Los Alamos Highway, New Mexico 502, New Mexico
Serie: Twentysix (abandoned) gasoline stations

Latent Talent

Iñaki Bergera presents to us Twentysix (abandoned) gasoline stations, a work that projects ciphers and hidden messages for its interpretation as soon as you read the title. You cannot fail to notice the idea of revisiting and paying homage to Ed Ruscha’s celebrated book, Twentysix Gasoline Stations, published in 1963. That work by Ruscha has been artistically replicated innumerable times by different artists and our photographer has decided to add his own tribute. It is a fundamentally formalist and aestheticist tribute, but nevertheless offers us a reading that is also paraliterary andnot strictly iconic. I am referring to the reading of aspects relating to the North American vernacularculture, as seen through its commercial/industrial architecture (recorded by Bergera in the purest tradition of American documentalism: some of them could have been gas stations photographed during the Great Depression of the 1930s), of the relationship between the natural and the altered environment, of the aesthetic anonymity that ends up producing the standardisation of capitalism (similar constructions, similar advertising), of the current development policies regarding fossil fuels and new road networks (with the old interurban gas stations being abandoned in the 1990s), etc. Bergera’s work also has a nostalgic (rather than historicist) tinge that we do not see in Ruscha’s (in1962, the year in which he took his photographs, the now-abandoned gas stations were actively working at full capacity and Ruscha examined them from a critical pop perspective).
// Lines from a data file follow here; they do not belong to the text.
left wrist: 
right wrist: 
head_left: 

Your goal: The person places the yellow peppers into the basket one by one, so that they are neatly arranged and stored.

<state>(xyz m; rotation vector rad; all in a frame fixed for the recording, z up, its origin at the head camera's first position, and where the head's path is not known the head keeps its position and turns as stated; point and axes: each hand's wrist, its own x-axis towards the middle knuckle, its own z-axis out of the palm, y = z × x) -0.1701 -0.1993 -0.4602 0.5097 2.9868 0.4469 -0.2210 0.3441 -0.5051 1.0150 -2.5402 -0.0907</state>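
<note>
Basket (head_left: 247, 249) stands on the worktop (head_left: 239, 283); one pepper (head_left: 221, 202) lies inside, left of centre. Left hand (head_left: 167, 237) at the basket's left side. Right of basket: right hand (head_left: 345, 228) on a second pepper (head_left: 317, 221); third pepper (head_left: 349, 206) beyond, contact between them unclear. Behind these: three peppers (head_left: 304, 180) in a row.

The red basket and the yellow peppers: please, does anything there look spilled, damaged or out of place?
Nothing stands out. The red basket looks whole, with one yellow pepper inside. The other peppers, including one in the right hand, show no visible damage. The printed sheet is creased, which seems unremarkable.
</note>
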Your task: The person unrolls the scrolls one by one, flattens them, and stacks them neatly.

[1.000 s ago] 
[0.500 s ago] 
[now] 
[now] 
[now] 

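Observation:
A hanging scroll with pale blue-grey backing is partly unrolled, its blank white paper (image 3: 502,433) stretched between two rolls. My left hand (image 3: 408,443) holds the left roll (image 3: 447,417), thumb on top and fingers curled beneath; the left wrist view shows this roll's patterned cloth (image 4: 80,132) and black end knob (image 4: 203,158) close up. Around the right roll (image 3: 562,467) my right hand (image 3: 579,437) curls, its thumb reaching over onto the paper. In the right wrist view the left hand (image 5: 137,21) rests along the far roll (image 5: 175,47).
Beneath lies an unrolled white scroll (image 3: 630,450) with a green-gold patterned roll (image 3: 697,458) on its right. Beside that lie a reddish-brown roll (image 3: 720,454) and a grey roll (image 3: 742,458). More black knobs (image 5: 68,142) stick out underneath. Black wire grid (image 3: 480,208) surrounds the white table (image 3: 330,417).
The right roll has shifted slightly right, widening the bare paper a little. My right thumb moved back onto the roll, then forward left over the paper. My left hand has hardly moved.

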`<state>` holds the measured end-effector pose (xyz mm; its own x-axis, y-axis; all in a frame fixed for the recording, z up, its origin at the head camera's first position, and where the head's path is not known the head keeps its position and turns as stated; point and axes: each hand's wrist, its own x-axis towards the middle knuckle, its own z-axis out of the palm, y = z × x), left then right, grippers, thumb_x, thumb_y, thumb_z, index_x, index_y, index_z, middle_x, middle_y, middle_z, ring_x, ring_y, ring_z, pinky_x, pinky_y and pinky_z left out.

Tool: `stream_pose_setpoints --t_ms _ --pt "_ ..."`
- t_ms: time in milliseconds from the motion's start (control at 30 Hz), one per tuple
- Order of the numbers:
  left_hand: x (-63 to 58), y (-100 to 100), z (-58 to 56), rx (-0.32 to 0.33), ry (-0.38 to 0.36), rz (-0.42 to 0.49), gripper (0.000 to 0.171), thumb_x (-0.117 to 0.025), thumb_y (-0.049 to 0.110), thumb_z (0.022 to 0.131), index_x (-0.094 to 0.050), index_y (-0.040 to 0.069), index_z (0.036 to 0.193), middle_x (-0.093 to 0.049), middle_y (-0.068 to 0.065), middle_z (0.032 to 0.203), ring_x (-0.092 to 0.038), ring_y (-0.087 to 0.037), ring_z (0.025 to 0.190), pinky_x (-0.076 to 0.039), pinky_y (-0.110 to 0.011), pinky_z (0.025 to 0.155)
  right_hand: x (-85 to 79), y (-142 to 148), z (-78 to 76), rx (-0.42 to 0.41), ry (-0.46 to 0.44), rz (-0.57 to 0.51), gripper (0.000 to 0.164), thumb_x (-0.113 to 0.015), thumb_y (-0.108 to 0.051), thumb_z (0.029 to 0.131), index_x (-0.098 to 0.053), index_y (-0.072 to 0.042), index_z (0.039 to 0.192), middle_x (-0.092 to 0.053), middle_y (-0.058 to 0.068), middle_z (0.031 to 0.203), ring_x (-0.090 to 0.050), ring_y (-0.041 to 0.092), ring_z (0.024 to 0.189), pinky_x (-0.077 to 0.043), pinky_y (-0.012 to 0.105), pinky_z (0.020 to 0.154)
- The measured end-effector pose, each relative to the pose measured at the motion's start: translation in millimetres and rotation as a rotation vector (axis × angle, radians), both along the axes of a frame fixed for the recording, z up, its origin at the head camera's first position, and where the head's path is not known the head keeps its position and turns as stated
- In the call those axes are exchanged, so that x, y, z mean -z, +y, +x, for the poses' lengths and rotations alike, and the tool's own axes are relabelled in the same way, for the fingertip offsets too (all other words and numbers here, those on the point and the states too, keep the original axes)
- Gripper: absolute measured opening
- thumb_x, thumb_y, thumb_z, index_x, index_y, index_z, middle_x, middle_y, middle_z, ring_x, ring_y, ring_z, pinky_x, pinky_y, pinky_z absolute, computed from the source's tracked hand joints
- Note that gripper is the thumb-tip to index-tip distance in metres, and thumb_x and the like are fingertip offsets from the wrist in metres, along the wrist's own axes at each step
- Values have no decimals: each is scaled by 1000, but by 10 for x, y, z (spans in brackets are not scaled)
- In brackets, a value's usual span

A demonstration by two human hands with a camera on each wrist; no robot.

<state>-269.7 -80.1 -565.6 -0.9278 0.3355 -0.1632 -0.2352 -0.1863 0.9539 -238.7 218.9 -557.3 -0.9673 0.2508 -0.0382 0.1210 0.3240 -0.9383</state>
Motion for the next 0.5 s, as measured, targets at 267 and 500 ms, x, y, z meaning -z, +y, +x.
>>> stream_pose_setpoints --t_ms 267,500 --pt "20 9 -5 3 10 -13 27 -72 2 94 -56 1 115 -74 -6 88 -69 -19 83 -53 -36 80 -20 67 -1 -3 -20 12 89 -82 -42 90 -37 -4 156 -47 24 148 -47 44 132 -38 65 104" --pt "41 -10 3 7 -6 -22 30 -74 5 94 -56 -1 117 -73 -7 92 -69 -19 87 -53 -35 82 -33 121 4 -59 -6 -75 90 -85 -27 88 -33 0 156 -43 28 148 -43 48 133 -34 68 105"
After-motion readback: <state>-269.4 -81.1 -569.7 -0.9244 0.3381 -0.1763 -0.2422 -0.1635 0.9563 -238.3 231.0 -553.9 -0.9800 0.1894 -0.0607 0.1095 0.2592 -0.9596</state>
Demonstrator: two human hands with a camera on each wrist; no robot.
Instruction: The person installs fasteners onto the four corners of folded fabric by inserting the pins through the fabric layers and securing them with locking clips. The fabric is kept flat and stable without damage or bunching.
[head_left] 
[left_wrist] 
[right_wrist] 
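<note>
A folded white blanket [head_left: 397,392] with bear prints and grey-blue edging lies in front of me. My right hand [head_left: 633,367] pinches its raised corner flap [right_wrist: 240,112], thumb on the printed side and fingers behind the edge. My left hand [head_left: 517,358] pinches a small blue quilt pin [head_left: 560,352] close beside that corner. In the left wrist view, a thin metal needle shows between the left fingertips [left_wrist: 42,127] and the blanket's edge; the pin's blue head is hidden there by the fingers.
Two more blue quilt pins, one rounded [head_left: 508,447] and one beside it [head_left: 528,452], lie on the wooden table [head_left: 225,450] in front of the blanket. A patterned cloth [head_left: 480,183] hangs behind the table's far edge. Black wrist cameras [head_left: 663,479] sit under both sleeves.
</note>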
Bergera (his work) cannot hide his academic and professional training. From the aesthetic point of view he builds (records) his scenes with a meticulousness and balance worthy of an architect. His pictures are fine marquetry. No fault is detectable in the balance, form, composition, framing, perspective, light, or colour. As regards their narrative tone, the pictures are beautifully sober, minimalist, and measured. It is worth emphasising the tone of contention, because it refers to the cold (and exquisite) rationalism of modern architecture (less is more). We find therefore in Bergera’s work a curious modern/post-modern conjunction (post-modern in the sense that it is a project that revisits and appropriates —intelligently— what has already been done). From the methodological point of view, this work is Cartesian, archival, taxonomic, systematic, and classificatory; it creates an album, a collection, a series. In any case, it is a reference archive. The systematic topographical information in the manner of concise captions is a prolongation of the modern (rather than post-modern) austerity of Bergera’s photographs.

I do not know if what Bergera photographs can be defined as industrial archaeology or whether they are just the architectural remains of an earlier failed energy development policy. What we can affirm, however, is that these abandoned architectural structures stand steady and immobile and, as such, they are becoming symbols of a past in which they had splendour and purpose. In any event, the important thing is that when they are photographed by Bergera we find them almost moving.